_RAW DATA_
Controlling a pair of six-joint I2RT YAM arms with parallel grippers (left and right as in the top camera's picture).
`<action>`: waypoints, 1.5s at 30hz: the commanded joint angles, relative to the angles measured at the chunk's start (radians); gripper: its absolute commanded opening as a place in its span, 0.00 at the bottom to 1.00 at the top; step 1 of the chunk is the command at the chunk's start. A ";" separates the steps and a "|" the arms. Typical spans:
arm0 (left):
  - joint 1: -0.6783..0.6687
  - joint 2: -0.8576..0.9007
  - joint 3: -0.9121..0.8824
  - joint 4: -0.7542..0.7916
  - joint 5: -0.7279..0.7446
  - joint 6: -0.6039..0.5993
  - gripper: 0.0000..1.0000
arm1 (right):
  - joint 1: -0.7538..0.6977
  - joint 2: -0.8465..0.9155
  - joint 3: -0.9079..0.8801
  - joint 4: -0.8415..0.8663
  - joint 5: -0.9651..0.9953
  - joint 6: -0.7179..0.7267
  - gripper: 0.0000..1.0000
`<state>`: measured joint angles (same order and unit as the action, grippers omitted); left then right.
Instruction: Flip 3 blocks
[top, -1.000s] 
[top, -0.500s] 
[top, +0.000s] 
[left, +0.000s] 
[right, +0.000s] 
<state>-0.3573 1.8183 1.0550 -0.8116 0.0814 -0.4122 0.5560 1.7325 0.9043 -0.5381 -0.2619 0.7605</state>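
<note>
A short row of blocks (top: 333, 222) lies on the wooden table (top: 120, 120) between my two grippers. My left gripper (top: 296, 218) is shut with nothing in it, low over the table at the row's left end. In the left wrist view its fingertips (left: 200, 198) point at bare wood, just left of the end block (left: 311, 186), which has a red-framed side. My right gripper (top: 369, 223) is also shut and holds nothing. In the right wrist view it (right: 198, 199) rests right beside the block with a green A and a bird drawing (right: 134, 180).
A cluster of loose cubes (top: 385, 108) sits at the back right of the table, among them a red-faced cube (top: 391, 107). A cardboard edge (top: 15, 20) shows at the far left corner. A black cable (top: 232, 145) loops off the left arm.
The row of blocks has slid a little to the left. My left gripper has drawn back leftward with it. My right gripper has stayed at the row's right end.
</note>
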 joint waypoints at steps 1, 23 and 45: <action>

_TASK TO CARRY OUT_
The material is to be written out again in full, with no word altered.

_RESPONSE FOR THIS EXERCISE_
Controlling a pair of six-joint I2RT YAM arms with parallel grippers (left and right as in the top camera's picture).
`<action>`: waypoints, 1.5s at 30hz: the commanded joint angles, relative to the angles measured at the chunk's start (radians); gripper: its absolute commanded opening as a place in its span, 0.00 at the bottom to 1.00 at the top; step 1 of the chunk is the command at the chunk's start. A ";" separates the steps and a "|" the arms. Typical spans:
arm0 (left):
  - joint 1: -0.6783..0.6687
  - joint 2: -0.8576..0.9007
  - joint 3: -0.9121..0.8824
  - joint 4: -0.7542..0.7916
  - joint 5: -0.7279..0.7446
  - joint 6: -0.6039..0.5993
  - gripper: 0.0000..1.0000
arm1 (right):
  - joint 1: -0.7538..0.6977
  - joint 2: -0.8465..0.9155
  - joint 3: -0.9079..0.8801
  - joint 4: -0.8415..0.8663
  - joint 5: -0.9651..0.9953
  - joint 6: -0.7179..0.7267
  - gripper: 0.0000..1.0000
`<state>`: measured joint angles (same order and unit as the action, grippers omitted); left then right.
Instruction: Flip 3 blocks
[top, -1.000s] 
[top, -0.500s] 
[top, +0.000s] 
[left, +0.000s] 
[right, +0.000s] 
<state>-0.3573 1.8183 1.0550 -0.8116 0.0814 -0.4122 0.5560 1.7325 0.9043 -0.5381 -0.2619 0.7605</state>
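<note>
A short row of blocks (top: 333, 222) lies on the wooden table (top: 120, 120) between my two grippers. My left gripper (top: 296, 218) is shut with nothing in it, low over the table at the row's left end. In the left wrist view its fingertips (left: 200, 198) point at bare wood, just left of the end block (left: 311, 186), which has a red-framed side. My right gripper (top: 369, 223) is also shut and holds nothing. In the right wrist view it (right: 198, 199) rests right beside the block with a green A and a bird drawing (right: 134, 180).
A cluster of loose cubes (top: 385, 108) sits at the back right of the table, among them a red-faced cube (top: 391, 107). A cardboard edge (top: 15, 20) shows at the far left corner. A black cable (top: 232, 145) loops off the left arm.
The row of blocks has slid a little to the left. My left gripper has drawn back leftward with it. My right gripper has stayed at the row's right end.
</note>
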 joint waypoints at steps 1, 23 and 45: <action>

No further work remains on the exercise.